Different Gram‐positive and Gram‐negative bacterial species have been identified in infected diabetic foot ulcers.^[ ³² ^] Commonly, infected diabetic foot ulcers are locally treated with antibiotics or silver cations.^[ ³³ , ³⁴ , ³⁵ , ³⁶ ^] However, antibiotic efficacy is limited by the ongoing development of antibiotic resistance amongst bacterial pathogens^[ ³⁷ , ³⁸ ^] while bacterial resistance against silver cations has been reported due to genetic modification and horizontal gene transfer.^[ ³⁹ , ⁴⁰ , ⁴¹ ^] ROS‐based eradication of infecting pathogens as resulting from GOx/hemin loaded G₄‐hydrogels indiscriminately kills Gram‐positive and Gram‐negative bacterial pathogens^[ ⁴² ^] on a nonantibiotic basis and accordingly also kills antibiotic‐resistant strains.

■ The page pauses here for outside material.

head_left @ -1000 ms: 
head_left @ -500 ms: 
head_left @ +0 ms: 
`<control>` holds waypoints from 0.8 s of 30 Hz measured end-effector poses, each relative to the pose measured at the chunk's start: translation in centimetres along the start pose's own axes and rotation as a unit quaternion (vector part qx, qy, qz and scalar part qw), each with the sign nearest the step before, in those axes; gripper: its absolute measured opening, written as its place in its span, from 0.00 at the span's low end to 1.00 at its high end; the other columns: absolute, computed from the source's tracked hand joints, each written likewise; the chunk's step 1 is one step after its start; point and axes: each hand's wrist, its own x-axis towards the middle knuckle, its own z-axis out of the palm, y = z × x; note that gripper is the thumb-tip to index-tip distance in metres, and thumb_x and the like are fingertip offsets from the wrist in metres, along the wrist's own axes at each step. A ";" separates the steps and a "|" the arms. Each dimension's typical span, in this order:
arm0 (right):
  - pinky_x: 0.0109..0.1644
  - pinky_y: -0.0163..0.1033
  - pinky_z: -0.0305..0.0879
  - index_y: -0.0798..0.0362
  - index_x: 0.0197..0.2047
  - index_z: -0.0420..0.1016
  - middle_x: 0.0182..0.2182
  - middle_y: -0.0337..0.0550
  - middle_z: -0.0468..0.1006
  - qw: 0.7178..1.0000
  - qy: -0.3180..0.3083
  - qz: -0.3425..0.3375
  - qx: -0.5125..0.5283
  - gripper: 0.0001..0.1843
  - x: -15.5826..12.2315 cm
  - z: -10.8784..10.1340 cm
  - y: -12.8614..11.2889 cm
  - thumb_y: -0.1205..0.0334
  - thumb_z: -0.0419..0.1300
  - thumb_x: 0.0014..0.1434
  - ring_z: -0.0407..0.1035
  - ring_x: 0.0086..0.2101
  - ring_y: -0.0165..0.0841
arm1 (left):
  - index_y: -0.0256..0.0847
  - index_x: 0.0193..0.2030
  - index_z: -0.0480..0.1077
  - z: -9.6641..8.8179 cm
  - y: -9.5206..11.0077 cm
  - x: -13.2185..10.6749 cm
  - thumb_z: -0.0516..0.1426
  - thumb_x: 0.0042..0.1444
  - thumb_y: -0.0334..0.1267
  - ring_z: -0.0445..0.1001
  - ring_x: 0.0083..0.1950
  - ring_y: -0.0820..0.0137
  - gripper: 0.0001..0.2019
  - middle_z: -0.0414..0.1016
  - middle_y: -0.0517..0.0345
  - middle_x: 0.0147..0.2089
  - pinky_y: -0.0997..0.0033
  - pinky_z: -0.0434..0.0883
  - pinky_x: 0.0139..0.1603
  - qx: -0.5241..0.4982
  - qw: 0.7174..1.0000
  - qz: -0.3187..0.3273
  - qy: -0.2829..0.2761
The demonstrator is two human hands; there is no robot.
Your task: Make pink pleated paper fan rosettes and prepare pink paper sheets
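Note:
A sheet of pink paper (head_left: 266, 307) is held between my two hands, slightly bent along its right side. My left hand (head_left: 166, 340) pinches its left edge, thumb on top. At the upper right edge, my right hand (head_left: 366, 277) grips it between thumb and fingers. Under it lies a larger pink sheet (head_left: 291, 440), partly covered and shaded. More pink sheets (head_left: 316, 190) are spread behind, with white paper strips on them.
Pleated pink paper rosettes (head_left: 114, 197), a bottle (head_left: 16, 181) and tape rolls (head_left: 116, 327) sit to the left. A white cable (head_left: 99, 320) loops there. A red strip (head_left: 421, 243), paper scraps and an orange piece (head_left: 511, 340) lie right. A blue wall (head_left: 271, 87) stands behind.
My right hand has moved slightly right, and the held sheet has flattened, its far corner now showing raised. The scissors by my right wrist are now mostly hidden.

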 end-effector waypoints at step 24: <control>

In vivo efficacy was demonstrated in diabetic mice, as diabetic patients are likely to benefit most from our hydrogels due to their high endogenous glucose levels,^[ ²² ^] but in vitro experiments also demonstrated good efficacy for glucose concentrations around 1 g L⁻¹ representing nondiabetic conditions and suggesting clinical applicability of our G₄‐hydrogels also for other bacterial skin infections.

4. Conclusions

A new, antibacterial, nonantibiotic containing wound cover was designed based on supramolecular G₄‐hydrogels based on putrescine as a polyamine. The hydrogel acted as a cascade reactor when loaded with GOx and hemin. In the first cascade reaction, endogenous glucose was oxidized by GOx into H₂O₂, while in the second cascade reaction H₂O₂ was transformed into ROS with the aid of hemin bound to G‐quadruplexes. As a result, covering of infected open wounds in diabetic mice with these G₄‐hydrogels yielded extremely fast eradication of infection as compared with antibiotic irrigation of the wound, concurrent with a reduction of the glucose concentration around an infected wound. Their ease of fabrication, long shelf‐life and self‐healing properties make G₄‐hydrogels loaded with GOx and hemin a good candidate for antibacterial wound dressing for the treatment of infected diabetic foot ulcers. Prospects for the clinical translation of our biomimetic G‐quadruplex hydrogels as an antibacterial wound coverage are good, particularly because of their long shelf‐life, excellent tissue compatibility, and absence of negative tissue and blood reactions in mice. Use of endogenous glucose makes our G₄‐hydrogels especially attractive for the treatment of infected diabetic foot ulcers. Therewith, prospects for the clinical translation of our biomimetic G‐quadruplex hydrogels as an antibacterial wound dressing are good.

5. Experimental Section

Materials

Guanosine (G, 98%) and 2‐FPBA (97%) were purchased from Heowns Biochem Technologies (Tianjin, China). KCl (99.5%), glucose (99%), and hemin (98%) were purchased from J&K Scientific (Beijing, China). Putrescine (97%) was purchased from Sigma‐Aldrich (Shanghai, China). All reagents were used as received and aqueous solutions were prepared with ultrapure water (>18 MΩ) from a Millipore Milli‐Q system.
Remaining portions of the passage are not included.